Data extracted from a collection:
-*-

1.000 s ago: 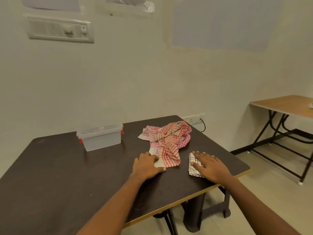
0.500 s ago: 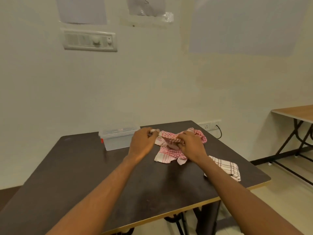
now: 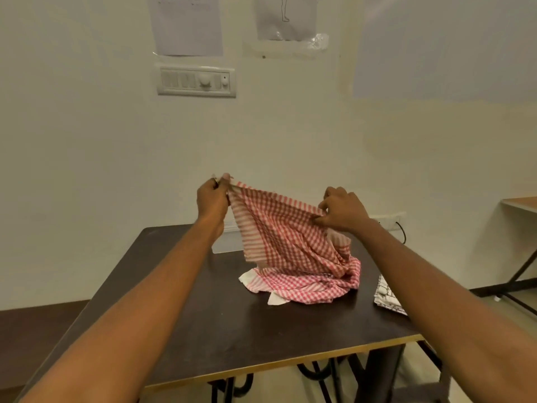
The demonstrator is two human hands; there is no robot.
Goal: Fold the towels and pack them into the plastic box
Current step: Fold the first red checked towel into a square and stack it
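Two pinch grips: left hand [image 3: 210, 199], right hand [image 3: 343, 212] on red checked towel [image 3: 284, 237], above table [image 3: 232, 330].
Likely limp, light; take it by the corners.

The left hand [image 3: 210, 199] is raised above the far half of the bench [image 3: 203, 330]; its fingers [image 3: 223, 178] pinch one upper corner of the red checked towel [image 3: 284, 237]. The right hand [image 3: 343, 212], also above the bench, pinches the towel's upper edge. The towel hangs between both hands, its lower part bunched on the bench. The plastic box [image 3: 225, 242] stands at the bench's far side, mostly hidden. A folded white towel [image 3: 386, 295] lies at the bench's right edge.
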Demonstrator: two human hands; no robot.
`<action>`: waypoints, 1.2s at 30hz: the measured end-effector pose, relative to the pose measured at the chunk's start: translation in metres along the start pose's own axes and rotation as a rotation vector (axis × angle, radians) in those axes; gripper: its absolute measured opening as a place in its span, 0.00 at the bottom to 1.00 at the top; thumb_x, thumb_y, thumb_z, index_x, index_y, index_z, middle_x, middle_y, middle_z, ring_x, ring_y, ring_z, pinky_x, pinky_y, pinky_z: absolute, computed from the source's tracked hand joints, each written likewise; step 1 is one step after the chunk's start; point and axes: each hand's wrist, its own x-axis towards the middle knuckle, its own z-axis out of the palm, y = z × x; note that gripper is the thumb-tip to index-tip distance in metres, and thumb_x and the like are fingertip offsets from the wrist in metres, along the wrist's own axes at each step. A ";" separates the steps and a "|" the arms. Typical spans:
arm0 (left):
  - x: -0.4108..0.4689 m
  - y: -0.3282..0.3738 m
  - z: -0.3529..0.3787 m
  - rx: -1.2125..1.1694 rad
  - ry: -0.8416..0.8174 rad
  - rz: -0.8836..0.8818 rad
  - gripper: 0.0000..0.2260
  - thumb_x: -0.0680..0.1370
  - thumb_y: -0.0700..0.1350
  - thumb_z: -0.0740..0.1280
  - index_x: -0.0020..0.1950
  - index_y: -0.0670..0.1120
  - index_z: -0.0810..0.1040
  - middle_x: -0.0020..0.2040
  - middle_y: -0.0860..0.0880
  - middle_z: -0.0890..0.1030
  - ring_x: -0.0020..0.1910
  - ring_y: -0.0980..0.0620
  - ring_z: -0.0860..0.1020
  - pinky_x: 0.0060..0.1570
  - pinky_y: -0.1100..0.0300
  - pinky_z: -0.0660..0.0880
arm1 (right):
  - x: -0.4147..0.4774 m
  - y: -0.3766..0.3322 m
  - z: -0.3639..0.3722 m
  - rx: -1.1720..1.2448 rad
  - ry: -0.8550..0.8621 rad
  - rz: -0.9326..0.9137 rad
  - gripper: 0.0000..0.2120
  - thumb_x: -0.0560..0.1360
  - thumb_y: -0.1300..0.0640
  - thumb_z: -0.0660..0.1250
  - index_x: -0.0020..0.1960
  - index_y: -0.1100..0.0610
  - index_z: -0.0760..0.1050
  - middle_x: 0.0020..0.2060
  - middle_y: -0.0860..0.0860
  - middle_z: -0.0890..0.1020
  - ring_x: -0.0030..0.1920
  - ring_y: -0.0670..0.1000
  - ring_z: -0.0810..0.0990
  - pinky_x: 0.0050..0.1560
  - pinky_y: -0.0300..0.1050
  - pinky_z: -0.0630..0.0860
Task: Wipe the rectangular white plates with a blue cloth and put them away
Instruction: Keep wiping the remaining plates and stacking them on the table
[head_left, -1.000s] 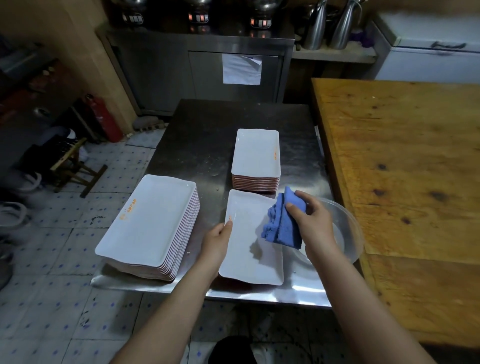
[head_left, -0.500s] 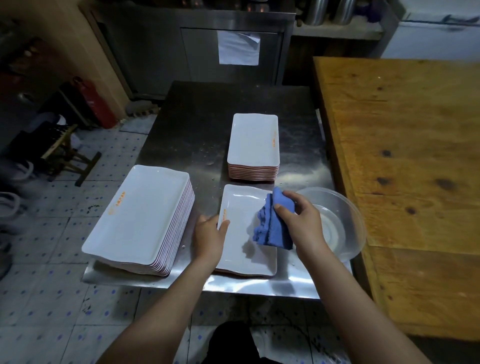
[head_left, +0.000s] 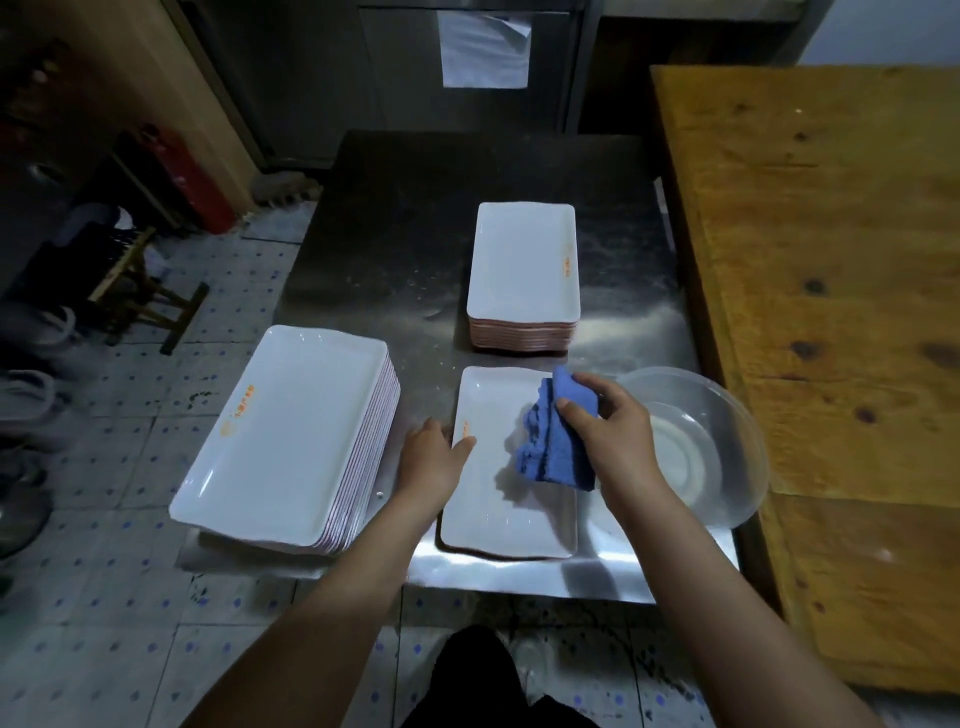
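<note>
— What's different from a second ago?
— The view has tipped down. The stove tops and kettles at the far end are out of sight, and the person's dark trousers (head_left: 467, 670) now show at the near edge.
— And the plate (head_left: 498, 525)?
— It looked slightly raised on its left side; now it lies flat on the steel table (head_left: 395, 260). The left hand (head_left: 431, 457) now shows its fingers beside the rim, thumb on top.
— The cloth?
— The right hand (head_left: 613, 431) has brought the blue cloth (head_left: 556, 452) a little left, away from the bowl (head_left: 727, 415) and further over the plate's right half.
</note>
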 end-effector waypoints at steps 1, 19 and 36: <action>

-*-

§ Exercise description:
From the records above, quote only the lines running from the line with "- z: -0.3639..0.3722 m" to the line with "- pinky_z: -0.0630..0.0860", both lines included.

§ Result:
  - z: -0.3639..0.3722 m
  - rx: -1.1720..1.2448 rad
  - ry: -0.8550..0.8621 rad
  - rz: -0.9326..0.9137 rad
  - gripper: 0.0000..0.2120
  - thumb_x: -0.0560..0.1360
  - thumb_y: -0.1300..0.0640
  - thumb_z: -0.0660..0.1250
  - index_x: -0.0020..0.1960
  - index_y: -0.1100..0.0610
  - index_z: -0.0760..0.1050
  - middle_x: 0.0020..0.2060
  - middle_y: -0.0860..0.0860
  - middle_z: -0.0890..0.1020
  - ring_x: -0.0030..0.1920
  - ring_y: -0.0670..0.1000
  - ring_z: -0.0810..0.0990
  - pinky_x: 0.0050..0.1560
  - pinky_y: -0.0300..0.1050
  - pinky_z: -0.0630..0.0860

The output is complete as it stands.